Levetiracetam in Sodium Chloride Injection is a clear, colorless, sterile solution that is available in a single-dose 100 mL dual port bag with an aluminum overwrap.
May 5, 2009
Audience: Neuropsychiatric healthcare professionals, other healthcare professionals, patients[UPDATE 05/05/2009] FDA notified healthcare professionals that it approved updated labeling for antiepileptic drugs used to treat epilepsy, psychiatric disorders, and other conditions (e.g., migraine and neuropathic pain syndromes). FDA also required development of a medication guide, to be issued to patients each time the product is dispensed. Since issuing safety alerts on December 16, 2008 and January 31, 2008, FDA has been working with the manufacturers of drugs in this class to better understand the suicidality risk. Eleven antiepileptic drugs were included in a pooled analysis of placebo-controlled clinical studies in which these drugs were used to treat epilepsy as well as psychiatric disorders and other conditions. The increased risk of suicidal thoughts or behavior was generally consistent among the eleven drugs, with varying mechanisms of action and across a range of indications. This observation suggests that the risk applies to all antiepileptic drugs used for any indication.
[UPDATE 12/16/2008] The FDA has completed its analysis of reports of suicidality (suicidal behavior or ideation [thoughts]) from placebo-controlled clinical trials of drugs used to treat epilepsy, psychiatric disorders, and other conditions. Based on the outcome of this review, FDA is requiring that all manufacturers of drugs in this class include a Warning in their labeling and develop a Medication Guide to be provided to patients prescribed these drugs to inform them of the risks of suicidal thoughts or actions.
[Posted 01/31/2008] FDA informed healthcare professionals that the Agency has analyzed reports of suicidality (suicidal behavior or ideation) from placebo-controlled clinical studies of eleven drugs used to treat epilepsy as well as psychiatric disorders, and other conditions. In the FDA's analysis, patients receiving antiepileptic drugs had approximately twice the risk of suicidal behavior or ideation (0.43%) compared to patients receiving placebo (0.22%). The increased risk of suicidal behavior and suicidal ideation was observed as early as one week after starting the antiepileptic drug and continued through 24 weeks. The results were generally consistent among the eleven drugs. The relative risk for suicidality was higher in patients with epilepsy compared to patients who were given one of the drugs in the class for psychiatric or other conditions.

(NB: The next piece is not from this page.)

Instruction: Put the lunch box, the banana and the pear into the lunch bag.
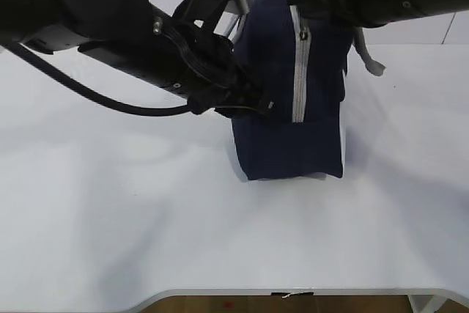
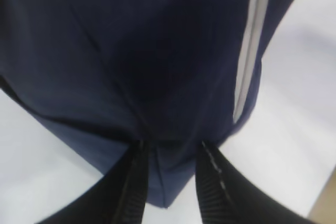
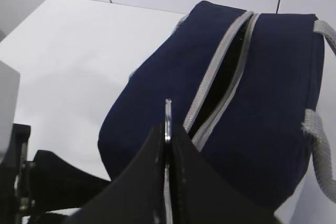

Healthcare professionals should closely monitor all patients currently taking or starting any antiepileptic drug for notable changes in behavior that could indicate the emergence or worsening of suicidal thoughts or behavior or depression.
The drugs included in the analyses include (some of these drugs are also available in generic form):
Carbamazepine (marketed as Carbatrol, Equetro, Tegretol, Tegretol XR)
Felbamate (marketed as Felbatol)
Gabapentin (marketed as Neurontin)
Lamotrigine (marketed as Lamictal)
Levetiracetam (marketed as Keppra)
Oxcarbazepine (marketed as Trileptal)
Pregabalin (marketed as Lyrica)
Tiagabine (marketed as Gabitril)
Topiramate (marketed as Topamax)
Valproate (marketed as Depakote, Depakote ER, Depakene, Depacon)
Zonisamide (marketed as Zonegran)
Although the 11 drugs listed above were the ones included in the analysis, FDA expects that the increased risk of suicidality is shared by all antiepileptic drugs and anticipates that the class labeling changes will be applied broadly.